Experimenting with the Model Context Protocol (MCP)
Separating concerns in a composable way through a contextual layer.
Following my first blogpost on the Artificial Intelligence problem space and the impact of continuous advancements in the software development lifecycle, one technology that excites me is the Model Context Protocol (MCP) from Anthropic. It reminds me of the Language Server Protocol (LSP) used in Integrated Development Environments (IDEs).
Conceptually, MCP is straightforward—it brings the popular client-server architecture into the Language Model (LLM) space. There are many use cases for automation. As engineers we spend a significant amount of time calling different systems to fetch information; monitoring platforms, source code and Machine Learning model hosting services, issue trackers, datastores, internal APIs. Imagine using natural language as an abstraction instead of dealing with the intricacies of all these systems.

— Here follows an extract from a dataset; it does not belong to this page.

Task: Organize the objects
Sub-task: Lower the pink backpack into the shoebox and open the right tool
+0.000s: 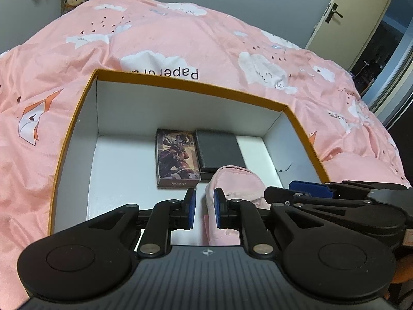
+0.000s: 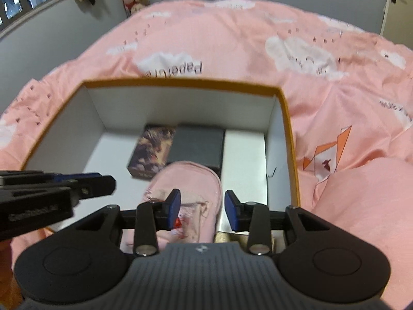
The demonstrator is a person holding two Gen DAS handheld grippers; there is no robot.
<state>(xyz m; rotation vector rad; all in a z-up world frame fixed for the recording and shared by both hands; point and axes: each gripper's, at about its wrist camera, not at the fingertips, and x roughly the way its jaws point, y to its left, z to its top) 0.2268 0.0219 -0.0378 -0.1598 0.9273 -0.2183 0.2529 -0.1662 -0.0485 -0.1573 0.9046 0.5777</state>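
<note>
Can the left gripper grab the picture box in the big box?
Probably yes. The picture box lies uncovered just ahead of the left gripper, with bare floor between; the pink slipper sits off to the side.

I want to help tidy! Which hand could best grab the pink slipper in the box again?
Probably the right. The right gripper hangs directly over the pink slipper with its jaws open across it. The left gripper sits off beside the slipper's edge, jaws only narrowly apart.

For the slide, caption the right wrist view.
Right gripper open above a pink slipper inside an orange-rimmed box on a pink bedspread.
</note>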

This is already possible through function calling or tool use. What MCP brings to the table is that it reduces a O(M*N) problem to O(M+N), where M is the number of clients and N the number of tools (also see Sourcegraph’s blogpost). It does this by separating concerns in a composable way through a contextual layer.
There is already a growing list of available MCP servers. Companies such as Grafana are building their own servers while others, like Stripe, are building flexible toolkits that support MCP.
On the client side, Claude Desktop is the default platform. However, there is already a list of others including IDEs like Cursor, and even Command Line Interfaces (CLIs) that enable communicating with MCP servers using different models for privacy or other reasons.
The Anthropic team is also building tools to facilitate debugging. An example is the MCP Inspector which is much needed to create an end-to-end experience.
I experimented with a set of open source and custom servers and the results, even with light-weight models running locally, have been decent.
Below you can see a toy example using the mcp-cli, a small server I built for DataDog, and Llama 3.2 running locally with Ollama. This runs using a single command:
uv run mcp-cli --server datadog --provider ollama --model llama3.2
Looking forward to more standardisation in this space!